* _Problem requirements_: Give back exactly the lines of the material below that start at the line containing "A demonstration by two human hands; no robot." and end at the line containing "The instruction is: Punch", and no others.

* _Data for this task_:
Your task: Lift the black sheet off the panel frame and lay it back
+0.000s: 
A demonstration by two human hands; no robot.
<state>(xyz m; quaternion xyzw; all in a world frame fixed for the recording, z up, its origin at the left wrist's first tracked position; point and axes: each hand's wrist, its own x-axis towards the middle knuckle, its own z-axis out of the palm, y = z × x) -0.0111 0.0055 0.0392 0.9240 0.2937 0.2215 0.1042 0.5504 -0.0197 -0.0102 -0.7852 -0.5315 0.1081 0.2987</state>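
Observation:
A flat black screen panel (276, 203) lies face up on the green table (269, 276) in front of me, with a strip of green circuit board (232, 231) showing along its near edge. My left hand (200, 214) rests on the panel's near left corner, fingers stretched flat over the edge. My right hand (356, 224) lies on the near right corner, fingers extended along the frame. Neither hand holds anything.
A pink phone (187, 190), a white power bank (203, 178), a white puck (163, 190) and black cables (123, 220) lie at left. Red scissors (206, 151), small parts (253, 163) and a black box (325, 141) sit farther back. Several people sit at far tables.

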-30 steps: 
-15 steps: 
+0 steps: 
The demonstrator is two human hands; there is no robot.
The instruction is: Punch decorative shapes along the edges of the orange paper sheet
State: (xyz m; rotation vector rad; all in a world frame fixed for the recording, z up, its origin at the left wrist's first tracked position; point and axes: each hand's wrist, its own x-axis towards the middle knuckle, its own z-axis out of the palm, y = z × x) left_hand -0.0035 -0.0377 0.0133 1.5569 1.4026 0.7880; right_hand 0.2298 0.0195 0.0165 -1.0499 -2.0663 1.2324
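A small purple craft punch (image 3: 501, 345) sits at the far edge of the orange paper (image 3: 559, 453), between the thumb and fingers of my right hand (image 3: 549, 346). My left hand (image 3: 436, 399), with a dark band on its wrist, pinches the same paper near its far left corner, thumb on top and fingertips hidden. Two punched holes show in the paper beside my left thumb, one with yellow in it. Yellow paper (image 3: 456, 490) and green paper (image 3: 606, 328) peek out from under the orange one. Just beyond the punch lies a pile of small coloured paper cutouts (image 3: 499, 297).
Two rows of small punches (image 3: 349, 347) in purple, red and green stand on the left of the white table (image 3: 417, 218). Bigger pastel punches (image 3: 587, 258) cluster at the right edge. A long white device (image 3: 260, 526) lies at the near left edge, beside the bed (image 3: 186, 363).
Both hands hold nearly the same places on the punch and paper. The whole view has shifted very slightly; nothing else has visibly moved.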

* _Written solution_:
A demonstration by two human hands; no robot.
<state>(xyz m; quaternion xyzw; all in a world frame fixed for the recording, z up, its origin at the left wrist's first tracked position; point and axes: each hand's wrist, its own x-axis towards the middle knuckle, its own z-axis out of the palm, y = z × x) -0.0111 0.0055 0.0392 0.9240 0.2937 0.2215 0.1042 0.5504 -0.0197 -0.0102 -0.7852 -0.5315 0.1081 0.2987</state>
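Observation:
A flat black screen panel (276, 203) lies face up on the green table (269, 276) in front of me, with a strip of green circuit board (232, 231) showing along its near edge. My left hand (200, 214) rests on the panel's near left corner, fingers stretched flat over the edge. My right hand (356, 224) lies on the near right corner, fingers extended along the frame. Neither hand holds anything.
A pink phone (187, 190), a white power bank (203, 178), a white puck (163, 190) and black cables (123, 220) lie at left. Red scissors (206, 151), small parts (253, 163) and a black box (325, 141) sit farther back. Several people sit at far tables.
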
-30 steps: 
-15 steps: 
+0 steps: 
The demonstrator is two human hands; there is no robot.
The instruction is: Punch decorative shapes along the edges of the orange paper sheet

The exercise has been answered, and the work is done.